START Available data

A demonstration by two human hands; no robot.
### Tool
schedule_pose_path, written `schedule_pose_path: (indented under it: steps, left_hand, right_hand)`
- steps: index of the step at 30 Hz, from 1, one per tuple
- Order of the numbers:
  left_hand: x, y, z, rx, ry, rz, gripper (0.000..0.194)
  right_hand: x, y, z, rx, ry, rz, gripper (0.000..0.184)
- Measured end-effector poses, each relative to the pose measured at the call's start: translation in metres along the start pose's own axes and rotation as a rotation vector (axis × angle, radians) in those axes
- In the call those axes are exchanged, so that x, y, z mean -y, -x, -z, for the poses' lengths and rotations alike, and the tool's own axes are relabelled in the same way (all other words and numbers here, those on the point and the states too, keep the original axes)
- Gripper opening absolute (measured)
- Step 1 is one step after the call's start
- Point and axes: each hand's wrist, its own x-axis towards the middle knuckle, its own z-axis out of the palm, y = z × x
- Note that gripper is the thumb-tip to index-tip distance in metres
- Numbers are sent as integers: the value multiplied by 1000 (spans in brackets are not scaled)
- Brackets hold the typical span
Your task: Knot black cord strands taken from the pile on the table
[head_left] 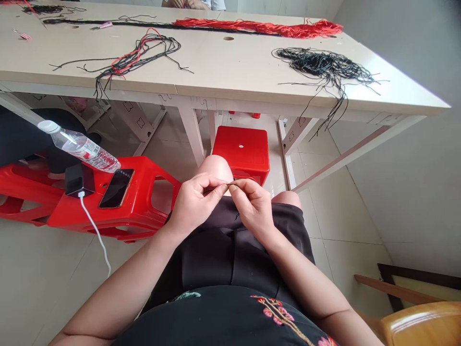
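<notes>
Above my lap, my left hand (197,198) and my right hand (254,202) meet fingertip to fingertip. Both are closed in a pinch on a thin black cord (231,184), of which only a short dark bit shows between the thumbs. A small curl of black cord (236,216) hangs below, close to the right palm. The rest of the cord is hidden by my fingers or lost against the black shorts (209,259).
On the table (230,67) lie a black cord bundle (324,65), a black-and-red bundle (135,54), a long red hank (259,27) and pink-handled snips (103,26). A red stool (144,192) at left holds a bottle (81,146), phone (117,188) and power bank (79,180). Another person's hands (187,4) are opposite.
</notes>
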Motion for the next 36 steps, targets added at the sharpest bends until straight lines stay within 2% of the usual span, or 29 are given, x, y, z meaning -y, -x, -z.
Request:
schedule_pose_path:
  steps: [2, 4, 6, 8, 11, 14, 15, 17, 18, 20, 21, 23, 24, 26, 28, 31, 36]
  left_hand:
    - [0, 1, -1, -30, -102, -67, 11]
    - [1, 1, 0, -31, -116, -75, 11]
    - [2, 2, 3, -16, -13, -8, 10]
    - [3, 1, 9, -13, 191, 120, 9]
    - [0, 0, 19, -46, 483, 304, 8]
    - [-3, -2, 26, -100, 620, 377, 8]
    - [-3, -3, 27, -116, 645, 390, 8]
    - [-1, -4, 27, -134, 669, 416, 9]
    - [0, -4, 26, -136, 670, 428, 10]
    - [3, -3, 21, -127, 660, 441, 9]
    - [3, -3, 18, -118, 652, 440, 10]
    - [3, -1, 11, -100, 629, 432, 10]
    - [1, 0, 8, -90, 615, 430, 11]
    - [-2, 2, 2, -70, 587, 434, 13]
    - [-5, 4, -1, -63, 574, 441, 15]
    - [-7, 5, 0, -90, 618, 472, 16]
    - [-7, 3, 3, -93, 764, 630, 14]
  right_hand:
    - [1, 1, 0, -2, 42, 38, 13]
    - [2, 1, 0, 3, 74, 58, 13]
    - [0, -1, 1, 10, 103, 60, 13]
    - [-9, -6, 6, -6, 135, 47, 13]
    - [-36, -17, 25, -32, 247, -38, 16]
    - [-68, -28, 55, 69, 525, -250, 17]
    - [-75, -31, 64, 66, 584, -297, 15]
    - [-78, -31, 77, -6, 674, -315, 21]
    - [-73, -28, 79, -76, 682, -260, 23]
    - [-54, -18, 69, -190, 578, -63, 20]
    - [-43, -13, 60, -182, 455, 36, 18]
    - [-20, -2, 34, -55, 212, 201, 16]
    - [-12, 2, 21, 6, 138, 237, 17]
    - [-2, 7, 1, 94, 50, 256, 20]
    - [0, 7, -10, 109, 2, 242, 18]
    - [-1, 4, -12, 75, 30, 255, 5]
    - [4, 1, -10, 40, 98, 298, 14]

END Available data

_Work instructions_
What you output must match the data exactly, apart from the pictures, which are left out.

_Solved problem_
A demonstration by two human hands; no robot.
### Tool
schedule_pose_path, written `schedule_pose_path: (indented under it: steps, left_hand, right_hand)`
- steps: index of the step at 30 Hz, from 1, one per tuple
- Order of the numbers:
  left_hand: x, y, z, rx, ry, rz, gripper (0.000..0.194)
  right_hand: x, y, z, rx, ry, rz, gripper (0.000..0.184)
- Measured end-effector poses, each relative to the pose measured at the call's start: translation in metres along the start pose's own axes and rotation as a rotation vector (axis × angle, radians) in those axes
- In the call those axes are exchanged, so that x, y, z mean -y, -x, -z, for the poses' lengths and rotations alike, and the tool's own axes are relabelled in the same way (all other words and numbers here, those on the point and the states too, keep the original axes)
- Gripper opening absolute (measured)
- Step 1 is one step after the call's start
- Point and axes: each hand's wrist, its own x-axis towards the middle knuckle, its own z-axis out of the palm, y = z × x
- Note that gripper is the thumb-tip to index-tip distance in metres
- Numbers are sent as integers: the value multiplied by 1000 (spans in brackets are not scaled)
- Brackets hold the typical span
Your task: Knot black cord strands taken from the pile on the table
[head_left] 
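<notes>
Above my lap, my left hand (197,198) and my right hand (254,202) meet fingertip to fingertip. Both are closed in a pinch on a thin black cord (231,184), of which only a short dark bit shows between the thumbs. A small curl of black cord (236,216) hangs below, close to the right palm. The rest of the cord is hidden by my fingers or lost against the black shorts (209,259).
On the table (230,67) lie a black cord bundle (324,65), a black-and-red bundle (135,54), a long red hank (259,27) and pink-handled snips (103,26). A red stool (144,192) at left holds a bottle (81,146), phone (117,188) and power bank (79,180). Another person's hands (187,4) are opposite.
</notes>
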Motion for the next 36 steps, targets added at the sharpest bends until straight lines stay within 2% of the usual span, or 29 are given, x, y, z meaning -y, -x, -z.
Request:
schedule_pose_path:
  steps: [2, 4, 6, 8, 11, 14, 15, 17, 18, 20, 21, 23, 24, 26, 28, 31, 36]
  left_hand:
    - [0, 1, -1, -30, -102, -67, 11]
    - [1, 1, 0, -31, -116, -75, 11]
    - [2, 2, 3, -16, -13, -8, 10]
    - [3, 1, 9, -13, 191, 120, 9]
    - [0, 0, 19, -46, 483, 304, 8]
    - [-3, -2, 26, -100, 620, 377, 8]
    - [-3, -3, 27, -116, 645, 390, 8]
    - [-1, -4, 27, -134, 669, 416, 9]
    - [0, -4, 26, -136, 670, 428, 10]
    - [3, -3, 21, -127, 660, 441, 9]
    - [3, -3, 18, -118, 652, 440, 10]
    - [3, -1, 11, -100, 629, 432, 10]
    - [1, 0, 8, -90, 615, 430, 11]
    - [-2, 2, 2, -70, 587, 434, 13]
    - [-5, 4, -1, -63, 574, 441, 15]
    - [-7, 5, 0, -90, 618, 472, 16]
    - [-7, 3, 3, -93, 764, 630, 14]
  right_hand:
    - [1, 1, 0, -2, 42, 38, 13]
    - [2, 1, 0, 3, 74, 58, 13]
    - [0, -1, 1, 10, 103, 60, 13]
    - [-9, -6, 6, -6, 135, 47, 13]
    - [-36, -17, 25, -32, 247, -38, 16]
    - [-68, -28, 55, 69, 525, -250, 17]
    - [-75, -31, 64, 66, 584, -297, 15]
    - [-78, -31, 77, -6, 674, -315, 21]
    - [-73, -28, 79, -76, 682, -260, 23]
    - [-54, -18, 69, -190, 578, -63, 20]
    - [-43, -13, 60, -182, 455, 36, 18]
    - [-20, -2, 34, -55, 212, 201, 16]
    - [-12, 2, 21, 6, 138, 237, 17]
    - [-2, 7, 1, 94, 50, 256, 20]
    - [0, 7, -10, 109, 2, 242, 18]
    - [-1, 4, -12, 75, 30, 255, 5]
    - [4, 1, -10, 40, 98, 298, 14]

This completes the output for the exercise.